Era conveniente en esas circunstancias ser precavido y, si les estaban
vigilando, mejor hacerles ver que estaban listos para responder en cualquier
momento. Aulo Emilio no se demoró en obedecer, ni pidió explicaciones: él
también había escuchado los extraños gritos animales.
—Pero –añadió con una sonrisa cansada
Emilio—, creo que lo que pretenden los que están ahí fuera es precisamente eso,
hacernos entender que no estamos solos.
Marco no contestó y se fue a su tienda.
Antes del amanecer se pusieron en marcha
no sin antes desmantelar el campamento. Avanzaron a buen ritmo gracias al hecho
de que no les llovió ni nevó en todo el camino. Marco Galerio ordenó enviar una
pequeña patrulla de exploración, formada por tres de sus mejores hombres,
originarios de Castulo, que se fueron turnando para informar de sus hallazgos.

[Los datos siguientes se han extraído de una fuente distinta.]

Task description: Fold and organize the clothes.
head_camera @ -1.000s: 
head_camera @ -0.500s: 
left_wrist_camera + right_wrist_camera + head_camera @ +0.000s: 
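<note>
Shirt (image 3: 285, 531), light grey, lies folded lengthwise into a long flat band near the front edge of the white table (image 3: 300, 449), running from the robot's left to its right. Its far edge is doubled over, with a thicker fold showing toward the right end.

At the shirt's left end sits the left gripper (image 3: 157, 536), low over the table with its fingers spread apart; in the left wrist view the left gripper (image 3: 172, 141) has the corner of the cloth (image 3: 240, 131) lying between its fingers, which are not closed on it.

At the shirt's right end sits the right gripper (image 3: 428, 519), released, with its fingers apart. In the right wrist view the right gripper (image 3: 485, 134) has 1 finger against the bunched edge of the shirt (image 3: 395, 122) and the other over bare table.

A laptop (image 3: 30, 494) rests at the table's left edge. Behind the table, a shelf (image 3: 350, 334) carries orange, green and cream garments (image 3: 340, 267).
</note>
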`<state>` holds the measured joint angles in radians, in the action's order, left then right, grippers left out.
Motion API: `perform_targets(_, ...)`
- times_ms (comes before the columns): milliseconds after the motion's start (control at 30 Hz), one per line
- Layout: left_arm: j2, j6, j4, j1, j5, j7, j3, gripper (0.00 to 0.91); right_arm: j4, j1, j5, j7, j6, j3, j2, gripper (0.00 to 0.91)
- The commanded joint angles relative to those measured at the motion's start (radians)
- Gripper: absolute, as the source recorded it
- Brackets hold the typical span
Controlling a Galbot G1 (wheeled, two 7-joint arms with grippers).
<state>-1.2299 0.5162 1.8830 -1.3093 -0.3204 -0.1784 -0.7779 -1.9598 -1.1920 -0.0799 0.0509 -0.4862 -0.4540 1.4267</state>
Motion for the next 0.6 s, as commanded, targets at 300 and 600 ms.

Corroboraron que, efectivamente, un grupo de hombres les seguían. Intentaban
esconder bien sus pasos, pero los expertos ojos de sus jinetes pudieron
localizarlos sin ninguna duda. Su actitud indicaba que, por ahora, sólo
vigilaban su camino y que el número de hombres iba aumentando según avanzaban.
En uno de los avances de sus hombres, éstos no retornaron solos. Venían
acompañados de otros dos jinetes: uno indígena, mensajero de Césaro y el otro
romano, hombre de Ulpio. El campamento del caudillo lusitano se
encontraba cinco millas más al norte y le informaba que le esperaba junto con
el tribuno Ulpio que había llegado la jornada pasada.
Marco Galerio aumentó el ritmo de la
marcha de sus jinetes. Estaban demasiado cerca de las tierras de los astures
para estar tranquilo con tan pocos hombres y suponía que alguna tribu de esas
tierras debía de ser la que había seguido sus pasos.
[1] La actual Salamanca
[2] Se trata de un enclave que se ubicaría en el actual Puerto de
Béjar, provincia de Salamanca; en este punto Quinto Cecilio Metelo Pío, entre
los años 79-78 a.C., construyó un campamento romano tras alargar la calzada
romana, conocida hoy como Vía de la Plata desde Castra Cecilia,
la actual ciudad de Cáceres.
[3] Sierra de la Estrella, Portugal.
[4] Los tres traidores que dieron muerte a Viriato tras ponerse de
acuerdo con los romanos eran oriundos de Urso,
la actual Osuna, en la provincia de Sevilla
[5] La actual Coimbra, Portugal.
[6] Idanha a Velha, Portugal.
[7] Alcalá de Henares, en la provincia de Madrid.